Pour en revenir à la flotte, Dany Laferrière s’est souvent exprimé sur la baignoire comme son lieu de lecture de prédilection (vous pouvez l’entendre en parler ici), mais est-ce que les candidats seront sélectionnés selon leur physique ou leur talent littéraire? Leurs beaux yeux ou leur plume assassine? Pour poser sa candidature (les aspirants ont jusqu’au mois d’août pour le faire), la seule condition est d’avoir publié un livre. À ce propos, il faudrait bien que des écrivains québécois posent leur candidature. Mais qui? Certainement pas Marie Laberge, quoiqu’avec sa couette, elle pourrait se distinguer. C’est important en téléréalité.

Isabelle Beaulieu pose tout de même une excellente question, « Et pour écrire de bonnes aventures, ne faut-il pas d’abord en avoir beaucoup vécues soi-même? » J’ai pas la réponse, mais en tout cas, depuis 2 semaines, je regarde Série noire, pis pour l’instant c’est exactement le créneau : 2 scénaristes qui après avoir écrit une série judiciaire descendue par la critique à cause de son manque de crédibilité, décident d’expérimenter les péripéties qu’ils mettront par écrit pour la 2e saison. Et c’est tout simplement génial. Et drôle. Et pathétique. Et dramatique. Les scénaristes sont interprétés par François Létourneau (aussi scénariste de Série noire, il était derrière Les Invincibles) et Vincent-Guillaume Otis (c’est la première fois que je le trouve bon). J’ai tellement le goût de les voir continuer à se pêter la gueule et à sombrer encore plus!
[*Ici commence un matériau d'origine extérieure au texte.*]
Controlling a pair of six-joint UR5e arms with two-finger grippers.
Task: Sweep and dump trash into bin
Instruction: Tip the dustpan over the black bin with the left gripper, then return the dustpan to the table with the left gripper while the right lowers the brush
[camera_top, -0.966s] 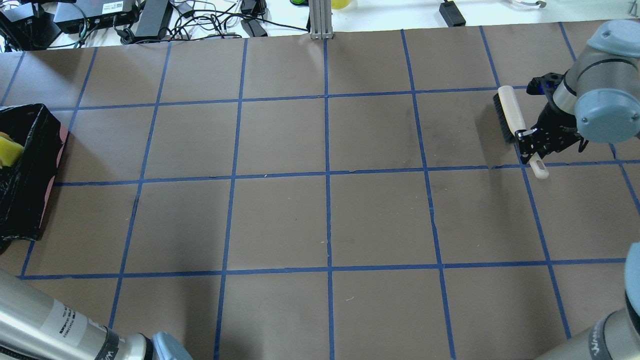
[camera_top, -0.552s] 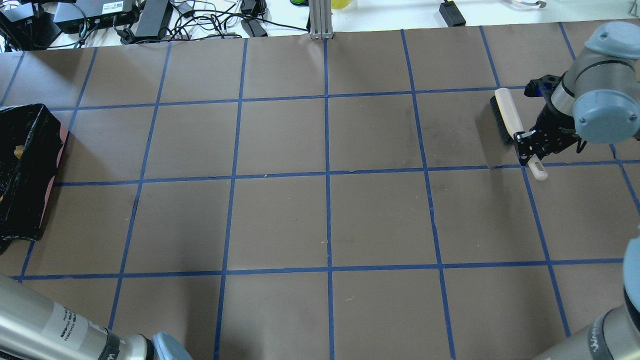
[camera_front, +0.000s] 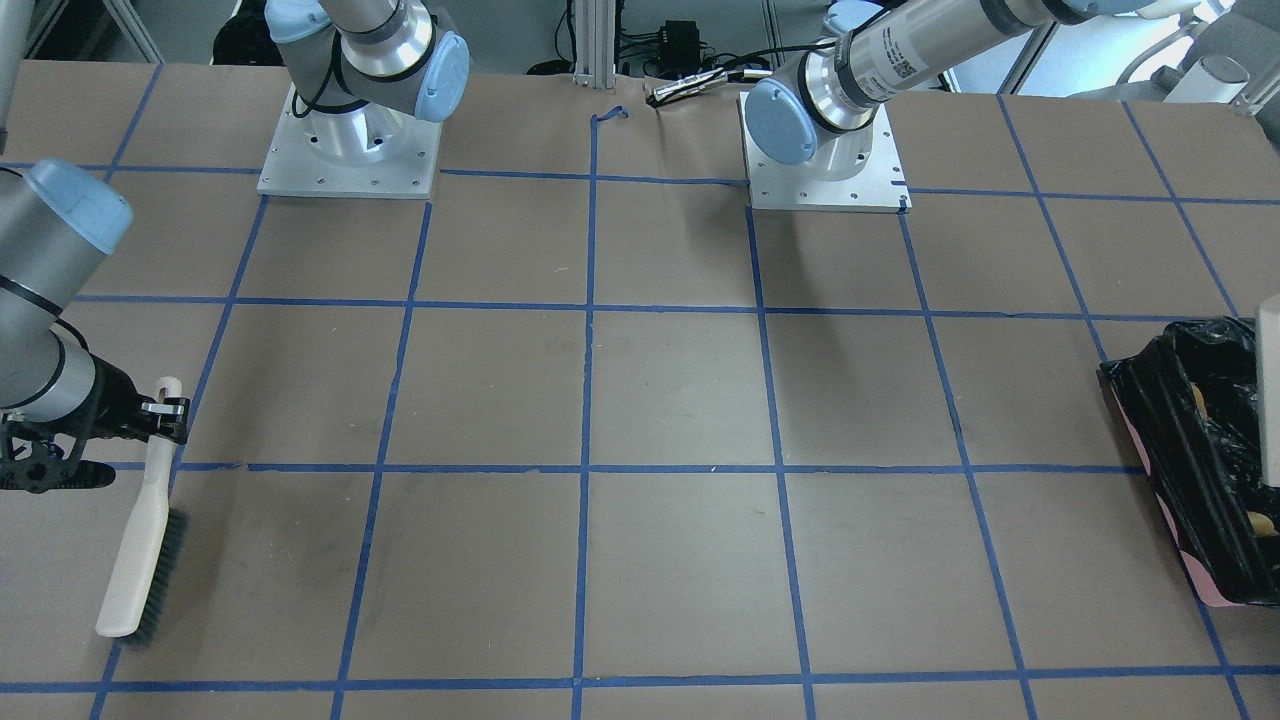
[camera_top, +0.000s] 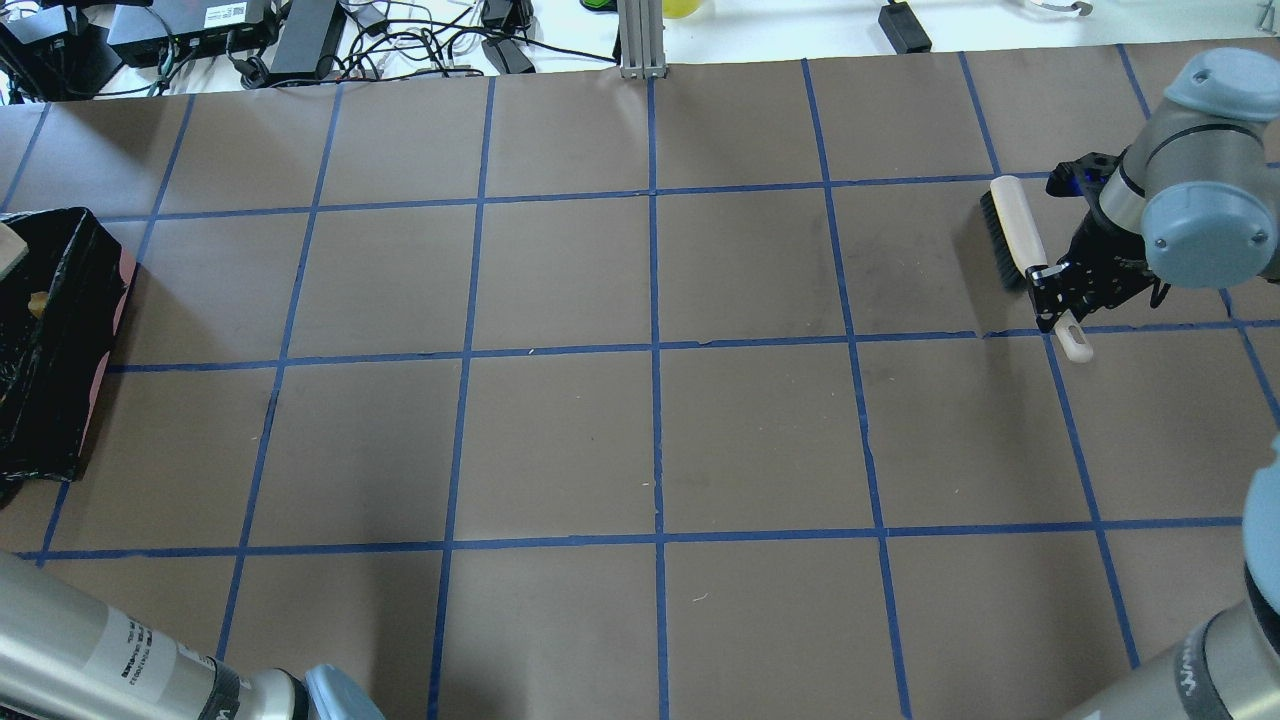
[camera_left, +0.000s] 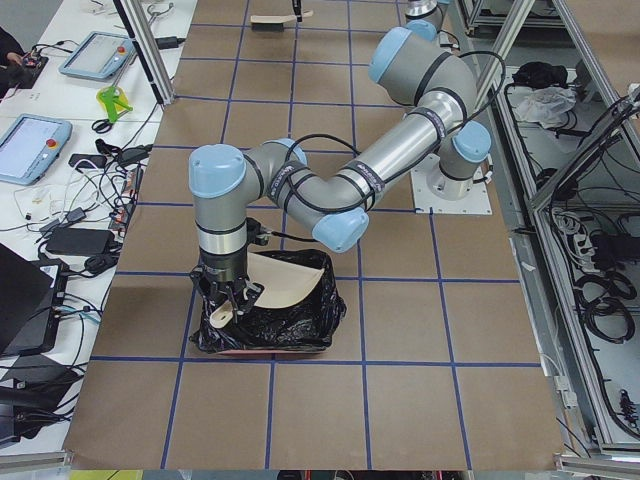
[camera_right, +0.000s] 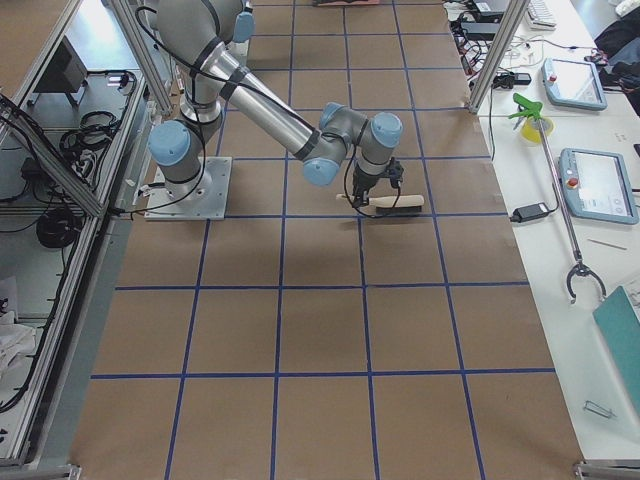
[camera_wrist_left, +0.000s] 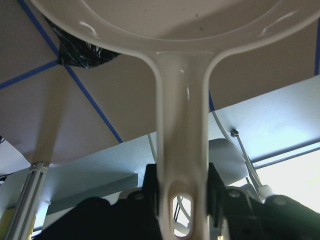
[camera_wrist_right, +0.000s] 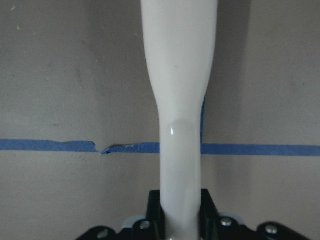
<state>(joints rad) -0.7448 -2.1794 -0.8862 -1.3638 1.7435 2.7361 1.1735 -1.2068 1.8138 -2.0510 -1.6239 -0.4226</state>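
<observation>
The bin (camera_top: 50, 390), lined with a black bag, stands at the table's left end and also shows in the front view (camera_front: 1190, 450) and the left side view (camera_left: 300, 325). Tan scraps of trash (camera_top: 37, 300) lie inside it; the yellow piece is hidden. My left gripper (camera_wrist_left: 182, 192) is shut on the handle of the beige dustpan (camera_wrist_left: 181, 115), which is tilted over the bin (camera_left: 285, 280). My right gripper (camera_top: 1055, 290) is shut on the handle of a cream brush (camera_top: 1015, 230) at the far right, with its bristles on the table (camera_front: 140, 560).
Brown paper with a blue tape grid (camera_top: 655, 350) covers the table. Cables and power bricks (camera_top: 300, 40) lie past its far edge. The arm bases (camera_front: 345, 150) stand on the robot's side.
The yellow piece seen over the bin's edge a second ago has dropped out of sight into the bin. The dustpan's edge now shows there. The right gripper and brush shifted slightly.
</observation>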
Je le sais, je viens encore de passer une heure à chialer (même si tu as mis 2 minutes à lire mon texte), mais les littéraires, on aime ça chialer, s’énerver tout seul, pu se pouvoir, se déchirer la chemise, mettre les autres au pilori, lire leur livre pour mieux les démolir… (7 ans d’université en lettres, c’est pas toujours heureux). Pis c’est peut-être pour ça que Académie Balzac pourrait être surprenant (en l’écrivant j’en suis pas si sûre). En tout cas, pour l’instant je me pitche dans Série noire pis je continue d’écrire mon roman dans mon bureau tout rénové avant Noël, parce qu’un beau bureau, c’est beau. Pis que j’ai pas le goût de tuer (fictivement) personne, mais ça ne saurait tarder.